→ Task to complete
The entries underneath need to be duplicated exactly, with none omitted.

==== Excerpted records ====

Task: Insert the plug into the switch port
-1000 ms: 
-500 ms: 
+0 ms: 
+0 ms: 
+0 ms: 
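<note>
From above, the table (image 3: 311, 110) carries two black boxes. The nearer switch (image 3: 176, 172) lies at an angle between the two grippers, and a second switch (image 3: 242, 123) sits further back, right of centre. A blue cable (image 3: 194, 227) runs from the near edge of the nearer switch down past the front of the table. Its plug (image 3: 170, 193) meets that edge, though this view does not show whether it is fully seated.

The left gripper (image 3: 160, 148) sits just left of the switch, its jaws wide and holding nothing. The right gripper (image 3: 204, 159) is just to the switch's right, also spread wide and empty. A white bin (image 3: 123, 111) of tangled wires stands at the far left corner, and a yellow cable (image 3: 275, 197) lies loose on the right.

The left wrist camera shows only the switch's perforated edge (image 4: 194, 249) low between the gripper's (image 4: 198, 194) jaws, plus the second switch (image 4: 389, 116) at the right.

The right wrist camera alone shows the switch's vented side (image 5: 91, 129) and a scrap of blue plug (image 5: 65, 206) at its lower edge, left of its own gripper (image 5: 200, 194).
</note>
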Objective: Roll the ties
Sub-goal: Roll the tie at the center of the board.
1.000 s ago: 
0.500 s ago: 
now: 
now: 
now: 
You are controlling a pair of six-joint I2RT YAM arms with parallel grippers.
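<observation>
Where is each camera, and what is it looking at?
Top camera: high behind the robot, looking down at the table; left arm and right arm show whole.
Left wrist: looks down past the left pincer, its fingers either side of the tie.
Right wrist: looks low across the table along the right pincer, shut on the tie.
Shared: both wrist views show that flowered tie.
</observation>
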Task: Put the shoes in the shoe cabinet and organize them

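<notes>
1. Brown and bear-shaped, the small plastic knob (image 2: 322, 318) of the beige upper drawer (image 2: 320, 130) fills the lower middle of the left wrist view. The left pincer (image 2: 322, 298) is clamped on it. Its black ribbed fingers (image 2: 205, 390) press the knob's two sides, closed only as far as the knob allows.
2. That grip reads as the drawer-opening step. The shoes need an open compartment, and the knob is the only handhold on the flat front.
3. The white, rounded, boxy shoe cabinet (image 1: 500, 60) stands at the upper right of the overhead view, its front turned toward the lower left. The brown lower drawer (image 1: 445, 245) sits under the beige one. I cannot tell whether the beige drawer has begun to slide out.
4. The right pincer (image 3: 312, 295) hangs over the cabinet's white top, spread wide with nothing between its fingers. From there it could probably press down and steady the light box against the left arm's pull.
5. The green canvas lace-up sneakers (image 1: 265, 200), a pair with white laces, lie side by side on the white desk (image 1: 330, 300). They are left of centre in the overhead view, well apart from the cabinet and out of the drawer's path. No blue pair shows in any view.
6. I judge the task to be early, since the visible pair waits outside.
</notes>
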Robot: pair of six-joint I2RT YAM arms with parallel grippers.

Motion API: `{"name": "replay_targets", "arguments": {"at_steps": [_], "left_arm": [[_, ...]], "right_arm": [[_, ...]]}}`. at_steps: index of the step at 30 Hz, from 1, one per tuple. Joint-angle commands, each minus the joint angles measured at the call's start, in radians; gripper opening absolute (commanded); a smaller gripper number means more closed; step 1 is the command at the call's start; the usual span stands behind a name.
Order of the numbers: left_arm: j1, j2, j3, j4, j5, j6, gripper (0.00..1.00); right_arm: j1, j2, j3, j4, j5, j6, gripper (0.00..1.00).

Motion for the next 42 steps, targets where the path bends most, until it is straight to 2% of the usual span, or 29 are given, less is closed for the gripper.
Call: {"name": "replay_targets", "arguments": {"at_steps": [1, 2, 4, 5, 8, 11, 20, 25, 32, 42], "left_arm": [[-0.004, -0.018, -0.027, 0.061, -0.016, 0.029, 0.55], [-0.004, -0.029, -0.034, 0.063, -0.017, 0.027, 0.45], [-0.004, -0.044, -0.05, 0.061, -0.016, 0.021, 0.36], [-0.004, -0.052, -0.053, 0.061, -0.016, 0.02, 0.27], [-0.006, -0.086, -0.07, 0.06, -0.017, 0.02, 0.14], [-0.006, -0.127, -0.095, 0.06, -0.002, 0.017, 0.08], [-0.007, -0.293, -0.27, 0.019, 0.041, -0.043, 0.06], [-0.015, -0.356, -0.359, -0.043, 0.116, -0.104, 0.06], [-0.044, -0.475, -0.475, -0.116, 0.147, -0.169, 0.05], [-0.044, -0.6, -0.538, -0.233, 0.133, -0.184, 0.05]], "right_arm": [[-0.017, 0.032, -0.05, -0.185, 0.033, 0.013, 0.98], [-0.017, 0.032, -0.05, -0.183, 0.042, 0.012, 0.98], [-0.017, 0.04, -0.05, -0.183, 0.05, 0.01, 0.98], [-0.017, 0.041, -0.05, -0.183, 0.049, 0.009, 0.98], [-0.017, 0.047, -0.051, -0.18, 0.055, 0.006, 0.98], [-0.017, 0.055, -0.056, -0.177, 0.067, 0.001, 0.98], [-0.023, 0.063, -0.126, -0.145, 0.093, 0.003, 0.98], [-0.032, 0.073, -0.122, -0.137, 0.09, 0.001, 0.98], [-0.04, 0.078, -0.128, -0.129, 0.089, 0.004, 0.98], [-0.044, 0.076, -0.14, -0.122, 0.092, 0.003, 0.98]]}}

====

→ Final answer
Task: Insert the plug into the switch port
-1000 ms: 
-500 ms: 
+0 ms: 
+0 ms: 
+0 ms: 
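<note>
From above, the table (image 3: 311, 110) carries two black boxes. The nearer switch (image 3: 176, 172) lies at an angle between the two grippers, and a second switch (image 3: 242, 123) sits further back, right of centre. A blue cable (image 3: 194, 227) runs from the near edge of the nearer switch down past the front of the table. Its plug (image 3: 170, 193) meets that edge, though this view does not show whether it is fully seated.

The left gripper (image 3: 160, 148) sits just left of the switch, its jaws wide and holding nothing. The right gripper (image 3: 204, 159) is just to the switch's right, also spread wide and empty. A white bin (image 3: 123, 111) of tangled wires stands at the far left corner, and a yellow cable (image 3: 275, 197) lies loose on the right.

The left wrist camera shows only the switch's perforated edge (image 4: 194, 249) low between the gripper's (image 4: 198, 194) jaws, plus the second switch (image 4: 389, 116) at the right.

The right wrist camera alone shows the switch's vented side (image 5: 91, 129) and a scrap of blue plug (image 5: 65, 206) at its lower edge, left of its own gripper (image 5: 200, 194).
</note>
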Objective: Roll the ties
Sub-goal: Roll the tie at the center of the board.
1.000 s ago: 
0.500 s ago: 
now: 
now: 
now: 
You are controlling a pair of six-joint I2RT YAM arms with parallel grippers.
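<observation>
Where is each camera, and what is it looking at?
Top camera: high behind the robot, looking down at the table; left arm and right arm show whole.
Left wrist: looks down past the left pincer, its fingers either side of the tie.
Right wrist: looks low across the table along the right pincer, shut on the tie.
Shared: both wrist views show that flowered tie.
</observation>
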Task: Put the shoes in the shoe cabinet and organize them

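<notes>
1. Brown and bear-shaped, the small plastic knob (image 2: 322, 318) of the beige upper drawer (image 2: 320, 130) fills the lower middle of the left wrist view. The left pincer (image 2: 322, 298) is clamped on it. Its black ribbed fingers (image 2: 205, 390) press the knob's two sides, closed only as far as the knob allows.
2. That grip reads as the drawer-opening step. The shoes need an open compartment, and the knob is the only handhold on the flat front.
3. The white, rounded, boxy shoe cabinet (image 1: 500, 60) stands at the upper right of the overhead view, its front turned toward the lower left. The brown lower drawer (image 1: 445, 245) sits under the beige one. I cannot tell whether the beige drawer has begun to slide out.
4. The right pincer (image 3: 312, 295) hangs over the cabinet's white top, spread wide with nothing between its fingers. From there it could probably press down and steady the light box against the left arm's pull.
5. The green canvas lace-up sneakers (image 1: 265, 200), a pair with white laces, lie side by side on the white desk (image 1: 330, 300). They are left of centre in the overhead view, well apart from the cabinet and out of the drawer's path. No blue pair shows in any view.
6. I judge the task to be early, since the visible pair waits outside.
</notes>
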Robot: pair of six-joint I2RT YAM arms with parallel grippers.

Motion API: `{"name": "replay_targets", "arguments": {"at_steps": [_], "left_arm": [[_, ...]], "right_arm": [[_, ...]]}}`. at_steps: index of the step at 30 Hz, from 1, one per tuple. Joint-angle commands, each minus the joint angles measured at the call's start, in radians; gripper opening absolute (commanded); a smaller gripper number means more closed; step 1 is the command at the call's start; the usual span stands behind a name.
Order of the numbers: left_arm: j1, j2, j3, j4, j5, j6, gripper (0.00..1.00); right_arm: j1, j2, j3, j4, j5, j6, gripper (0.00..1.00).

Motion for the next 42 steps, targets where the path bends most, until it is straight to 2% of the usual span, or 29 are given, less is closed for the gripper.
Call: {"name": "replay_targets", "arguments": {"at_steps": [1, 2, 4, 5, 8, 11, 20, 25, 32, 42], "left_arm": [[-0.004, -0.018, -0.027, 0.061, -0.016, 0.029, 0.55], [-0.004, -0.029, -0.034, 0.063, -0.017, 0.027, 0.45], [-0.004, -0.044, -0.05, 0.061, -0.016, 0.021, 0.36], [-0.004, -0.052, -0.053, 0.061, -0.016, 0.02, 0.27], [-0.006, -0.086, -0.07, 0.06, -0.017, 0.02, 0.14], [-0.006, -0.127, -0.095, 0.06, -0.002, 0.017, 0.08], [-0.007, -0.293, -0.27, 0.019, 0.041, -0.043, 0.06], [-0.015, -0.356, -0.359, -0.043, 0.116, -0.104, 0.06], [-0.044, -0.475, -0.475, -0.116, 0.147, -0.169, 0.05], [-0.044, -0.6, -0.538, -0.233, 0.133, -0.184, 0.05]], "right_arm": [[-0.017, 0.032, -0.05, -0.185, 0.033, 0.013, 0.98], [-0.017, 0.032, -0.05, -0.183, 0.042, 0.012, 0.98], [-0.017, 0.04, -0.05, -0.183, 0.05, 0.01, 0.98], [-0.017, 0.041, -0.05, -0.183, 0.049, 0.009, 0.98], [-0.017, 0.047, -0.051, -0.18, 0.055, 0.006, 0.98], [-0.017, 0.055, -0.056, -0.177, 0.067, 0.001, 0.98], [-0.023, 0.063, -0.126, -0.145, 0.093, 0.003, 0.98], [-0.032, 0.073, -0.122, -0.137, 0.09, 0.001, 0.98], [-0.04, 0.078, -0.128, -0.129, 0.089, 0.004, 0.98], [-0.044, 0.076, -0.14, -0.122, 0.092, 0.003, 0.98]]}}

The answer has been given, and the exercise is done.